No historical reason why recent turmoil should spark a recession
The stock market, somebody once said, has accurately predicted nine of the past three recessions. In these testing times of market mayhem, that thought may sound a little like whistling to keep your spirits up. But if you ponder the historical connection between financial events such as the one the world experienced last week and life in the real economy – employment, incomes, consumer spending – you’ll find no clear link at all between the two.
It is certainly the case that, in a modern developed economy that has been cruelly starved of real economic misery for years now, financial journalists love these moments in the gloomy spotlight. They can wax lyrical about the fundamental flaws in our system and prognosticate portentously on our inevitable economic ruin. The rest of us should take the longer view.
It is true that once, a long time ago, financial panics led more or less directly to broader economic distress. In fact, in the classic credit cycle, a meltdown in financial markets was more or less a standard precursor of recession. But in the past 20 years, as that old saying about the stock market and recessions goes, there have tended to be far more financial panics than economic slumps. Take the past three great market dislocations before last week’s: the stock market crash of October 1987, the credit squeeze of August to October 1998 and the financial distress in the immediate aftermath of September 11, 2001.
The Great Crash of 1987 turned out, in economic terms, to be a Small Bump. Despite almost universal fears that we were in for a modern version of the Great Depression, the economy carried on regardless. (The stock market carried on regardless, too, by the way.) A recession did come, but not until after another ten quarters of rapid growth, and when it did it was a classic postwar boom-and-bust story – inflation took off and had to be reined back by interest-rate increases.
The 1998 panic was a more complex event, caused by a sudden turnaround in sentiment in credit and currency markets that wrong-footed a sizeable number of investors. It was described, without hyperbole, by people caught up in it as the worst freezing of the financial system in more than 50 years.
But again what followed, in economic terms, was minimal. In 1999 and 2000, in fact, the US and global economies recorded their strongest growth in a decade. A recession came, sure enough, but not for another 2½ years. The post-September 11 crunch was much shorter, but for a while it induced a similar amount of Cassandra commentary in the media. Yet its connection with the real world was so weak that it actually marked the end of a US recession, not the beginning of one.
Let me be clear: I am not saying that there is no connection between financial markets and the real economy. Banks and financial institutions are arteries of the global economy. If arteries become clogged, the potential damage can be enormous. What I am saying is that there is no inevitable connection between a financial market mess, such as the one we have now, and a necessarily unpleasant consequence for people whose only interaction with a financial institution is their monthly bank statement. A critical reason that none of these recent past events caused a real economic crisis was the policy response.

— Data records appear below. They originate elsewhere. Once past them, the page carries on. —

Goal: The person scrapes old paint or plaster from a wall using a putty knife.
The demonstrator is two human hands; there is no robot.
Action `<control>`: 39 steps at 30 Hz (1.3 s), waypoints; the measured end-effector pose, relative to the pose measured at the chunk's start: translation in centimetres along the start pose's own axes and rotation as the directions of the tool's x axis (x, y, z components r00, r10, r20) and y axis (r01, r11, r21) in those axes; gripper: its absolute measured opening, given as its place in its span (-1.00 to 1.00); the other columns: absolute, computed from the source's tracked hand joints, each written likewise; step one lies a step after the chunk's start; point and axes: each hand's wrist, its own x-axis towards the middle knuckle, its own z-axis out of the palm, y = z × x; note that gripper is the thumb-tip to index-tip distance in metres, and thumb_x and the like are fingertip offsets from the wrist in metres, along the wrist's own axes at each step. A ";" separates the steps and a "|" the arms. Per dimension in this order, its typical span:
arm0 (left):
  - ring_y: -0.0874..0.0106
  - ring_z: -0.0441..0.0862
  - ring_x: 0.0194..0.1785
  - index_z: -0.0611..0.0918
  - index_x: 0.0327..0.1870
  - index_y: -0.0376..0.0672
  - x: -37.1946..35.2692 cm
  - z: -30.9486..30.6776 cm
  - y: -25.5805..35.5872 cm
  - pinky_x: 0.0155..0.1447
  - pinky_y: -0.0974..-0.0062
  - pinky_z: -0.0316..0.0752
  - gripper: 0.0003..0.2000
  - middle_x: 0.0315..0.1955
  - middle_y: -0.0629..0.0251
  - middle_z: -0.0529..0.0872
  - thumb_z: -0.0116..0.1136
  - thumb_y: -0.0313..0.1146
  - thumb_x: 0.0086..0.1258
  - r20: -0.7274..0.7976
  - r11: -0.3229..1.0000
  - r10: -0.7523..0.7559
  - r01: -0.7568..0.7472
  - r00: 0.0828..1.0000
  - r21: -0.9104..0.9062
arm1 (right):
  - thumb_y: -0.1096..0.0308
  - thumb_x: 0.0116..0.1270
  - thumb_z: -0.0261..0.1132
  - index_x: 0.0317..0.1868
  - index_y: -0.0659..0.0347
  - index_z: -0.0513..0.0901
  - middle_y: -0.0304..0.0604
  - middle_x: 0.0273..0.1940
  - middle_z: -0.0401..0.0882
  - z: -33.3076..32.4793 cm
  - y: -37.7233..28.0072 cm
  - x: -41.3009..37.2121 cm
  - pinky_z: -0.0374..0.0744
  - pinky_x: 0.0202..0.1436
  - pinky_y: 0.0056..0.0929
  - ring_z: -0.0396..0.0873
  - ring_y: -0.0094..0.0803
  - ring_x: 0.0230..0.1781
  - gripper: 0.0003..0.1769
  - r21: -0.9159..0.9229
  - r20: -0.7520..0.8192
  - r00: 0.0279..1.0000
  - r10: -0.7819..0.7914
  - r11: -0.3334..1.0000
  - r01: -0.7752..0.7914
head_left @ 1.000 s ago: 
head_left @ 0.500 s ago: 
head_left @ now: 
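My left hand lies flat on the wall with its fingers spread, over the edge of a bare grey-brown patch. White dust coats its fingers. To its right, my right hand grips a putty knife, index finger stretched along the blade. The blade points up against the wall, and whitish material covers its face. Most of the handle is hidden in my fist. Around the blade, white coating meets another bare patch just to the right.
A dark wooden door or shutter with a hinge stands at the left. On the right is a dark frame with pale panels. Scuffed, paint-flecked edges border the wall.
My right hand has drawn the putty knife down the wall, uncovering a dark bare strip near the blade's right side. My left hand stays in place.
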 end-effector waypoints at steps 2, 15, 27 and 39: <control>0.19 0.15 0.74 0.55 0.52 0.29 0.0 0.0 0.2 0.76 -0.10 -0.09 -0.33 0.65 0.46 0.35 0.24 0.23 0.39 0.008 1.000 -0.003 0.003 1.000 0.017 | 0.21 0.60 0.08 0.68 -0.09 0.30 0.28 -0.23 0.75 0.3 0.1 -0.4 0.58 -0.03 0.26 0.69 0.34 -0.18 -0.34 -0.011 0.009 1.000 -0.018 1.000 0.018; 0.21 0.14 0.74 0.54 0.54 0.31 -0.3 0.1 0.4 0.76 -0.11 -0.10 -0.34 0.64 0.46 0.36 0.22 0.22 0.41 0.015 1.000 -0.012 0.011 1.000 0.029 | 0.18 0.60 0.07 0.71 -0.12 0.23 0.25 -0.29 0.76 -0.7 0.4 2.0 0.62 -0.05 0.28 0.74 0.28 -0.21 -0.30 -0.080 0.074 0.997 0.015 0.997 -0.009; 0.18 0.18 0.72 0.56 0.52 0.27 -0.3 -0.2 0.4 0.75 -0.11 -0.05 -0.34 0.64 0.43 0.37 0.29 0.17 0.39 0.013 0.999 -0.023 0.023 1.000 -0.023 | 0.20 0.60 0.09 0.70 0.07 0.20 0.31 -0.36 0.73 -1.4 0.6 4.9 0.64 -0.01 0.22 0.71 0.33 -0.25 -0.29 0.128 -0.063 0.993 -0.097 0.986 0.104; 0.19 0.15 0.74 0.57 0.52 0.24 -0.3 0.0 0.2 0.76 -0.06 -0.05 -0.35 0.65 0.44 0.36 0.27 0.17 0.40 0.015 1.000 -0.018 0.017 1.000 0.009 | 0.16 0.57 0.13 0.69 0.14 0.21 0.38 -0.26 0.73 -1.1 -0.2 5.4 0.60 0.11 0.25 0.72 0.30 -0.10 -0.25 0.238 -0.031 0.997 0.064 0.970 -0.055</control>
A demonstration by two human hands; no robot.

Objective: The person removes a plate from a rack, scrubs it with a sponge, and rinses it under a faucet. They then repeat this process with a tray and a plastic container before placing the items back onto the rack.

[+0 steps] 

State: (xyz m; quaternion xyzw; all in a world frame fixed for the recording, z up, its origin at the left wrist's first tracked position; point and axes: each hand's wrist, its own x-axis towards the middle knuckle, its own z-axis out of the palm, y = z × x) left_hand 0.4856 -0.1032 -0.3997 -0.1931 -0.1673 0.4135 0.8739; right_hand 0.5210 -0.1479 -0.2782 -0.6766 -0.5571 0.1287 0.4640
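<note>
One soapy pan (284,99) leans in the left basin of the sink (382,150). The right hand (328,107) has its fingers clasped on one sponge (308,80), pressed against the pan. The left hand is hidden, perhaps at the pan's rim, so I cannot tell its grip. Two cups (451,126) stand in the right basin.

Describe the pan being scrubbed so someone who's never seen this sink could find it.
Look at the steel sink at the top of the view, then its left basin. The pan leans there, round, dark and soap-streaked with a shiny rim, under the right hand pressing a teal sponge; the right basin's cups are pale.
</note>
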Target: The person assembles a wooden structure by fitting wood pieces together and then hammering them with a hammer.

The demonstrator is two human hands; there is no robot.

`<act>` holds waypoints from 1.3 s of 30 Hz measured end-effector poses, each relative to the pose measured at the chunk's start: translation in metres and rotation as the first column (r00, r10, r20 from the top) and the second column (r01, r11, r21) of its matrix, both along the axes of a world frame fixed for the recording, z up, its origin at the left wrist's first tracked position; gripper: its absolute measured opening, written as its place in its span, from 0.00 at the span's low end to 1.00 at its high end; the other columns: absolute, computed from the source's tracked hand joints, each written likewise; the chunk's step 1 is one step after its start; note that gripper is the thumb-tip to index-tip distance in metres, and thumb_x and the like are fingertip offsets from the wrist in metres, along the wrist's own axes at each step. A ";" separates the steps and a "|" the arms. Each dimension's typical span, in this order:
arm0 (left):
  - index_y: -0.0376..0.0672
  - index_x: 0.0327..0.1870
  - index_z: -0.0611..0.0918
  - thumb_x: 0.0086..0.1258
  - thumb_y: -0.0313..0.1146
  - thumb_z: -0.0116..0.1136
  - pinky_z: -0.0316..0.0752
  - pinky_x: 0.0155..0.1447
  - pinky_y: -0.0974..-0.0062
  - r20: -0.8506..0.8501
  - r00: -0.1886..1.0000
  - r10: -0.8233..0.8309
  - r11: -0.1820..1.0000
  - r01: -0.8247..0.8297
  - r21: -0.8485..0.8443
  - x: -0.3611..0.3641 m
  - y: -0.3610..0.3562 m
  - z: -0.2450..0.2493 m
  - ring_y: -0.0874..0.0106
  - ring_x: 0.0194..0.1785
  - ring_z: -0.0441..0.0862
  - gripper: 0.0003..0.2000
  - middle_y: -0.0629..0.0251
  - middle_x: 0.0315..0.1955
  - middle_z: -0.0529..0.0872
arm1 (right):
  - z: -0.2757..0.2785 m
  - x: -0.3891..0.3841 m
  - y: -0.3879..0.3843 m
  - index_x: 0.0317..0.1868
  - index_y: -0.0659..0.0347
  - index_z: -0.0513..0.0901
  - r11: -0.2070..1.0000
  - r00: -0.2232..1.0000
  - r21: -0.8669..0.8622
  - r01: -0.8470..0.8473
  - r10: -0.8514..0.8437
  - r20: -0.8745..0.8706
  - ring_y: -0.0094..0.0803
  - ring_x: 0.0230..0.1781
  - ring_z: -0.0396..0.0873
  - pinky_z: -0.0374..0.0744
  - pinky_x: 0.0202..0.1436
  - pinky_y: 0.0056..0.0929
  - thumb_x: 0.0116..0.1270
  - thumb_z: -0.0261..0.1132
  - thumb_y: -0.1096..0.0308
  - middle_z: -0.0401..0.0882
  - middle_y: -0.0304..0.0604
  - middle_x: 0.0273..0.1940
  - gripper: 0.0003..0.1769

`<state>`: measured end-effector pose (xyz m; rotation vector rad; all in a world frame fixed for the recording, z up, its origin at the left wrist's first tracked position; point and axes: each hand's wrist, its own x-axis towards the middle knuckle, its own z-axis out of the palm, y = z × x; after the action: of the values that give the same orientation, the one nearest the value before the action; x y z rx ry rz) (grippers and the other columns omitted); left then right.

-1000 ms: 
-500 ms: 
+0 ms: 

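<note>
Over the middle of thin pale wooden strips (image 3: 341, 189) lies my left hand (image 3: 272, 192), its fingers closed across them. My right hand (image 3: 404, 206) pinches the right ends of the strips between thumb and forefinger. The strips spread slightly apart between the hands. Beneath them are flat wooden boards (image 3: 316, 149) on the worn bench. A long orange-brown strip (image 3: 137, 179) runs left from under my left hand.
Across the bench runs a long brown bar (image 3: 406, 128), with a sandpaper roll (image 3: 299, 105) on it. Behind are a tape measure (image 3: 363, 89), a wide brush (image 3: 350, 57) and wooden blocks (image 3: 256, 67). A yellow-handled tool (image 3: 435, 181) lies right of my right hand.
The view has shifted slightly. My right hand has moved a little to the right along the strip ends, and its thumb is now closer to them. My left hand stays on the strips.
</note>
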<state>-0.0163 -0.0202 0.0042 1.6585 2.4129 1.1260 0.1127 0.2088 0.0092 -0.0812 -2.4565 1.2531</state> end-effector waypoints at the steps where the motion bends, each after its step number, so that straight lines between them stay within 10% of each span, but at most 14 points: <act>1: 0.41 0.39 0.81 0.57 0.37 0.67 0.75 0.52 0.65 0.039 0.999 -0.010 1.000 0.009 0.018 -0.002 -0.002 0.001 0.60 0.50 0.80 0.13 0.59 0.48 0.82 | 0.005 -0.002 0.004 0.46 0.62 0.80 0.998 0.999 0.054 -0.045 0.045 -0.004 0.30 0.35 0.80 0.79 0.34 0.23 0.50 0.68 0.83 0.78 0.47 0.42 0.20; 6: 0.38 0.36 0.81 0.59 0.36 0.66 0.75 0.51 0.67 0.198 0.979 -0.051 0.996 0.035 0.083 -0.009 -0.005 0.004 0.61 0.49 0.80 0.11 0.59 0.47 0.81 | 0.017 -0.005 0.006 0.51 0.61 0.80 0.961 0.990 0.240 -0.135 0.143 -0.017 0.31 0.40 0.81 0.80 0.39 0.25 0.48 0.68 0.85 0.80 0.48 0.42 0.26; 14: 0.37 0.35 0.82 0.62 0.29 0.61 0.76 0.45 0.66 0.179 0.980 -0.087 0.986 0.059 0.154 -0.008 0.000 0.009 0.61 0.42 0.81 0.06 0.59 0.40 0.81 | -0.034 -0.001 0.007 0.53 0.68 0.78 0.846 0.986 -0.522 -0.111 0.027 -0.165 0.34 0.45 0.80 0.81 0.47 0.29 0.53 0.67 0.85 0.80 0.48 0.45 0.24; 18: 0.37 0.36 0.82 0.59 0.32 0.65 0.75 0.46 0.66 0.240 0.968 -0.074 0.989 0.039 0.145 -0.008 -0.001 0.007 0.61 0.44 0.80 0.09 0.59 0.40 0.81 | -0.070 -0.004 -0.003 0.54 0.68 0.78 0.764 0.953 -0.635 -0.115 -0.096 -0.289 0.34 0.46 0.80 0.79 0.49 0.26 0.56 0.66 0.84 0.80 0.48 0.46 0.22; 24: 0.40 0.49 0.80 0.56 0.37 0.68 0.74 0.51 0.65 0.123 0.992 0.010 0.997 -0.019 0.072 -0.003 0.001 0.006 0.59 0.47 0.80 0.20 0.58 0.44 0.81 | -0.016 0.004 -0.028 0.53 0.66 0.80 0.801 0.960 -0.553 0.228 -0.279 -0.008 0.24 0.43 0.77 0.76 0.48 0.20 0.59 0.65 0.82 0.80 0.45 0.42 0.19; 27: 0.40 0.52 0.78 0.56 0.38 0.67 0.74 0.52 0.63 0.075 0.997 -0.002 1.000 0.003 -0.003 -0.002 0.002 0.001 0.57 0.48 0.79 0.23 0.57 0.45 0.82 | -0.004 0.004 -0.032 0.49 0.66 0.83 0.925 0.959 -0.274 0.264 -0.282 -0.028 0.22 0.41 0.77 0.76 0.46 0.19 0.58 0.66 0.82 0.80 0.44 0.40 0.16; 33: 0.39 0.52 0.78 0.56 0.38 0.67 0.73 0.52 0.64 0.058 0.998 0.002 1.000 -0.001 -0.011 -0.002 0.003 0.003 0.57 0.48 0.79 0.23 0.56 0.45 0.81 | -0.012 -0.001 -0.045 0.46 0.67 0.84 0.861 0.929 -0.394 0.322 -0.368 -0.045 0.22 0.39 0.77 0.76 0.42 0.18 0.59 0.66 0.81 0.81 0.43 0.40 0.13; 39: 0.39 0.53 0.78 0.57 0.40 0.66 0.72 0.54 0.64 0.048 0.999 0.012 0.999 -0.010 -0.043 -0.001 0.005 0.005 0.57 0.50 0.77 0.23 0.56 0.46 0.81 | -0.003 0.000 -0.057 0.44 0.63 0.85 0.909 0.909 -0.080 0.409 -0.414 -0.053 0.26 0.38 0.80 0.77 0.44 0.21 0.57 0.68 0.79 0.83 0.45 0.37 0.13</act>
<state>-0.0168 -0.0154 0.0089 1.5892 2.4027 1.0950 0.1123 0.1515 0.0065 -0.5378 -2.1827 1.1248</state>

In 1987 the Federal Reserve cut interest rates three times in six weeks. In 1998 the Fed cut rates three times in seven weeks. In 2001 the Fed cut rates three times in seven weeks – and further thereafter. Spot a pattern?
Timely reaction by the central bank is critical to shielding the broader economy from a crisis. We won’t know for a while yet whether the Fed’s actions so far – including last week’s discount rate cut – will prove to have been timely. But we know now that the Fed is fully alert to the dangers – and hinted last week that it is ready to cut its key federal funds rate at its next scheduled meeting on September 18, if not before.
Of course, even Fed action may not be enough this time. A key difference between now and previous crises is the level of uncertainty. No one really knows exactly where the fallout from the US mortgage crisis lies. There are worrying signs that this may be making banks and other lenders even more cautious this time and reining in lending even to creditworthy customers.
But I suspect that, given a supportive environment by the Fed, this will not last. As others have noted, the scale of the real problems in the US mortgage market, though large in nominal terms, are still only a small fraction of the total housing sector, let alone of the broader US economy. That suggests there are real opportunities out there for bold investors. And markets being what they are, I would be surprised if such investors did not seize them quickly.
Of course, it is possible to argue that the policy response to previous financial crises has adversely affected the economy in the longer term. By cutting interest rates aggressively each time, the Fed has made financial conditions too easy – on each occasion leading to an inflationary surge or a credit boom that proved unsustainable. That is a risk that a central bank has to take. But the history of the past 20 years suggests that it is a rather small one.